* **Data**
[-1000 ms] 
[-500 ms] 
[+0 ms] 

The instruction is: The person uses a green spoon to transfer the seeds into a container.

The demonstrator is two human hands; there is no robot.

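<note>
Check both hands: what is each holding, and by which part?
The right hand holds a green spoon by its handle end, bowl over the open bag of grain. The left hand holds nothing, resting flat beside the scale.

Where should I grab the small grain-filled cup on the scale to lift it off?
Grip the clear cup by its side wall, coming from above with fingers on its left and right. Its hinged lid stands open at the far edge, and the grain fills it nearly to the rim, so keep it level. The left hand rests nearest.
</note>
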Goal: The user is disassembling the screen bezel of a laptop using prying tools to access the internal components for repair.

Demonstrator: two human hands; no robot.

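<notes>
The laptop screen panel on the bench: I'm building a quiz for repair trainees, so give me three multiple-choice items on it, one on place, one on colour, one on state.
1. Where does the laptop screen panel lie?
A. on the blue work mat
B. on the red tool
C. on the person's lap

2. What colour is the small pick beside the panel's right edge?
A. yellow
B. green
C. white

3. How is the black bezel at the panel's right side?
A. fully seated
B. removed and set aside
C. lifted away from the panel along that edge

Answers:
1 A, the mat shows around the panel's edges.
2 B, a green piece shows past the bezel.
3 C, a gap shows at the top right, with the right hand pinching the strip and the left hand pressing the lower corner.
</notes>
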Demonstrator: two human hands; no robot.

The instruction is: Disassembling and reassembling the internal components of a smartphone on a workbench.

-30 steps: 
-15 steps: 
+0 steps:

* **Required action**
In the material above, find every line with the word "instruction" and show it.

* **Solution for this task**
The instruction is: The person uses a green spoon to transfer the seeds into a container.
The instruction is: Disassembling and reassembling the internal components of a smartphone on a workbench.

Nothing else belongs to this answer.